§ **Your objective**
Print all the records below exactly as they stand, but leave out the pictures.

§ **Materials provided**
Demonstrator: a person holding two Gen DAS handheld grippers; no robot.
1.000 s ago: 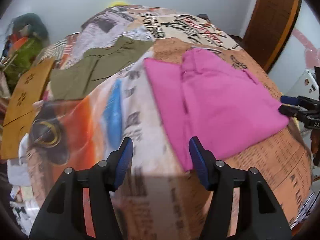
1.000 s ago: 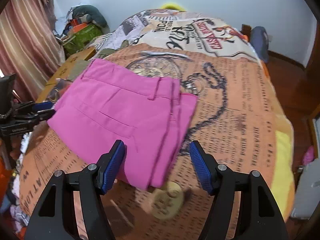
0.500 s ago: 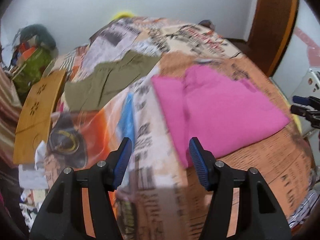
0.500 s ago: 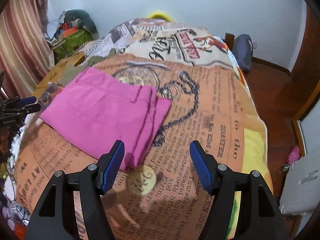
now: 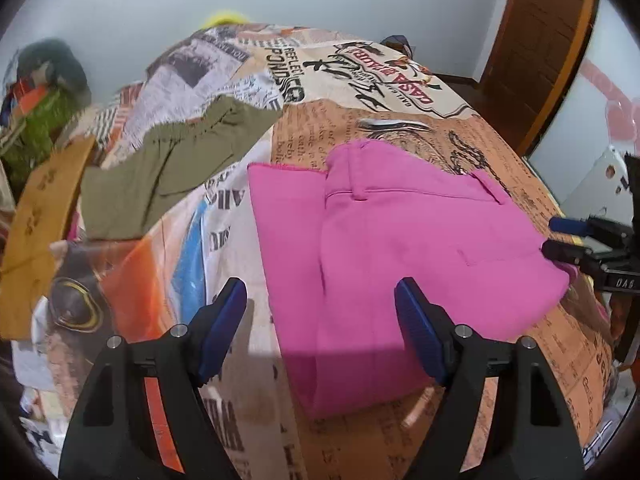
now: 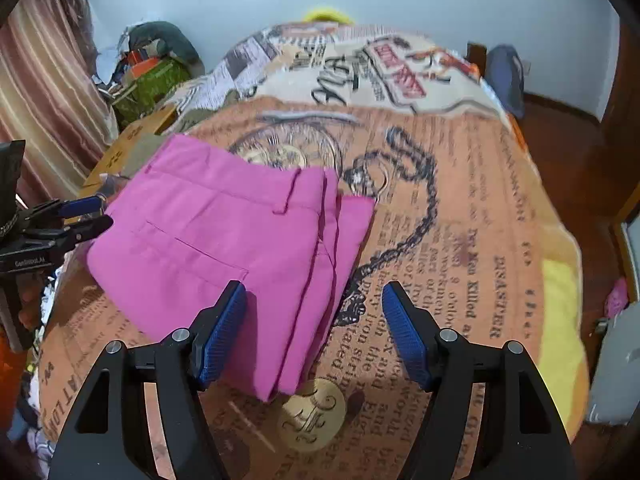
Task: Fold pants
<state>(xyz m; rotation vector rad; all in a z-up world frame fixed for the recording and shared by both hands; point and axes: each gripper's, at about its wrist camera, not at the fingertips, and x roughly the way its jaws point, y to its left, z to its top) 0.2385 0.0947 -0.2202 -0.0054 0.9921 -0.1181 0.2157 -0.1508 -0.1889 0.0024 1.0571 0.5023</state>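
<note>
Left wrist view: the pink pants (image 5: pixel 400 240) lie on the bed (image 5: pixel 400 128), on its newspaper-print cover, already folded into a compact flat rectangle. The waistband with its belt loops runs across the far edge, and a narrower layer sticks out along the left side. The left gripper (image 5: pixel 320 332) hovers over the near edge of the bundle with its jaws wide apart and nothing between them. At the right edge of this view the right gripper (image 5: pixel 560 238) shows side-on at the pants' far corner; its two tips look slightly parted, and whether they touch the cloth cannot be told. A pair of olive pants (image 5: pixel 172 168) lies unfolded further up the bed, apart from the pink ones.

Right wrist view: the same pink bundle (image 6: pixel 224 240) sits toward the left of the bed (image 6: pixel 460 208), with a welt pocket facing up and stacked layer edges showing along its right side. The right gripper (image 6: pixel 314 332) hangs above the near corner, jaws apart and empty. The left gripper (image 6: pixel 86 216) appears at the far left, at the bundle's edge.

Judging from this, the folding of the pink pair looks essentially done: the layers are stacked, the surface is smooth, with only a slightly uneven offset of edges. What may remain is a final tidy, or the olive pair.
</note>
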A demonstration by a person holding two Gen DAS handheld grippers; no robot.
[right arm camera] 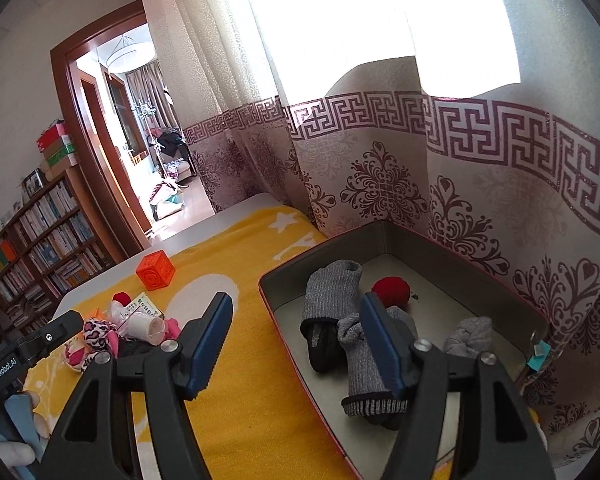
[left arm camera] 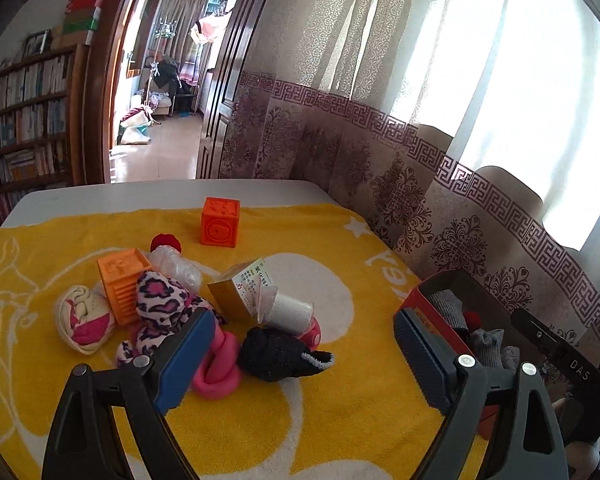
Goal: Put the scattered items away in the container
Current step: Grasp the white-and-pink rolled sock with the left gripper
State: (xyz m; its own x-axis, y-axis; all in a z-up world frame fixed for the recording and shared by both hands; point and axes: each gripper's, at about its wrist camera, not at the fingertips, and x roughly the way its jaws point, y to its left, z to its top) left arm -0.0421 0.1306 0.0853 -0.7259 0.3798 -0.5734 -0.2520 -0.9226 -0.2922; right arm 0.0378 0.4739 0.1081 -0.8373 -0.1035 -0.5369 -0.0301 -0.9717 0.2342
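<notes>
**On a yellow-blanketed table: two empty grippers, a pile of items, a part-filled tin**

Nearest in the left wrist view, the left gripper (left arm camera: 304, 354) has its blue-padded fingers (left arm camera: 184, 356) spread wide apart, gripping nothing. Between and just beyond them on the yellow blanket (left arm camera: 340, 412) lies a black knitted sock (left arm camera: 278, 354), touching a knotted pink sock (left arm camera: 218, 372) beside the left-side finger. Behind these sit a white roll (left arm camera: 290, 312), a small printed box (left arm camera: 240, 286), a leopard-print sock (left arm camera: 162, 304), a pink and cream bundle (left arm camera: 84, 318), an orange ribbed block (left arm camera: 122, 282), a clear plastic bottle (left arm camera: 176, 266) and a red ball (left arm camera: 166, 243). Farther back an orange cube (left arm camera: 220, 222) stands alone, well apart from the pile.

In the right wrist view, the right gripper (right arm camera: 296, 344) also has its fingers apart and empty, hanging over the near rim of the container (right arm camera: 284, 312), a shallow metal tin with a red outer edge. Inside lie several grey socks (right arm camera: 328, 292), one black-lined, a rolled grey bundle (right arm camera: 470, 336) and a red yarn ball (right arm camera: 392, 290). A patterned curtain (right arm camera: 480, 184) hangs right behind the tin.
</notes>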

§ **Finished task**
Demonstrator: a person holding two Gen DAS handheld grippers; no robot.
1.000 s ago: 
1.000 s ago: 
0.500 s ago: 
0.500 s ago: 
now: 
now: 
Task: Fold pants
<state>(xyz m; rotation vector rad; all in a z-up world frame fixed for the recording and shared by both hands; point and axes: each gripper's, at about its wrist camera, not at the fingertips, and x roughly the way its jaws point, y to its left, z to its top) 0.2385 0.0947 -0.2202 -0.0054 0.9921 -0.1181 0.2157 -0.1508 -0.1889 0.0024 1.0571 0.5023</state>
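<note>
Left wrist view: the pink pants (image 5: pixel 400 240) lie on the bed (image 5: pixel 400 128), on its newspaper-print cover, already folded into a compact flat rectangle. The waistband with its belt loops runs across the far edge, and a narrower layer sticks out along the left side. The left gripper (image 5: pixel 320 332) hovers over the near edge of the bundle with its jaws wide apart and nothing between them. At the right edge of this view the right gripper (image 5: pixel 560 238) shows side-on at the pants' far corner; its two tips look slightly parted, and whether they touch the cloth cannot be told. A pair of olive pants (image 5: pixel 172 168) lies unfolded further up the bed, apart from the pink ones.

Right wrist view: the same pink bundle (image 6: pixel 224 240) sits toward the left of the bed (image 6: pixel 460 208), with a welt pocket facing up and stacked layer edges showing along its right side. The right gripper (image 6: pixel 314 332) hangs above the near corner, jaws apart and empty. The left gripper (image 6: pixel 86 216) appears at the far left, at the bundle's edge.

Judging from this, the folding of the pink pair looks essentially done: the layers are stacked, the surface is smooth, with only a slightly uneven offset of edges. What may remain is a final tidy, or the olive pair.
</note>
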A demonstration by a person holding two Gen DAS handheld grippers; no robot.
[right arm camera] 
[left arm camera] 
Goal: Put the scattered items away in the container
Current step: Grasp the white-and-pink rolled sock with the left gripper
State: (xyz m; its own x-axis, y-axis; all in a z-up world frame fixed for the recording and shared by both hands; point and axes: each gripper's, at about its wrist camera, not at the fingertips, and x roughly the way its jaws point, y to its left, z to its top) left arm -0.0421 0.1306 0.0853 -0.7259 0.3798 -0.5734 -0.2520 -0.9226 -0.2922; right arm 0.0378 0.4739 0.1081 -0.8373 -0.1035 -0.5369 -0.0301 -0.9717 0.2342
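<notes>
**On a yellow-blanketed table: two empty grippers, a pile of items, a part-filled tin**

Nearest in the left wrist view, the left gripper (left arm camera: 304, 354) has its blue-padded fingers (left arm camera: 184, 356) spread wide apart, gripping nothing. Between and just beyond them on the yellow blanket (left arm camera: 340, 412) lies a black knitted sock (left arm camera: 278, 354), touching a knotted pink sock (left arm camera: 218, 372) beside the left-side finger. Behind these sit a white roll (left arm camera: 290, 312), a small printed box (left arm camera: 240, 286), a leopard-print sock (left arm camera: 162, 304), a pink and cream bundle (left arm camera: 84, 318), an orange ribbed block (left arm camera: 122, 282), a clear plastic bottle (left arm camera: 176, 266) and a red ball (left arm camera: 166, 243). Farther back an orange cube (left arm camera: 220, 222) stands alone, well apart from the pile.

In the right wrist view, the right gripper (right arm camera: 296, 344) also has its fingers apart and empty, hanging over the near rim of the container (right arm camera: 284, 312), a shallow metal tin with a red outer edge. Inside lie several grey socks (right arm camera: 328, 292), one black-lined, a rolled grey bundle (right arm camera: 470, 336) and a red yarn ball (right arm camera: 392, 290). A patterned curtain (right arm camera: 480, 184) hangs right behind the tin.
</notes>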

There is nothing more to the output.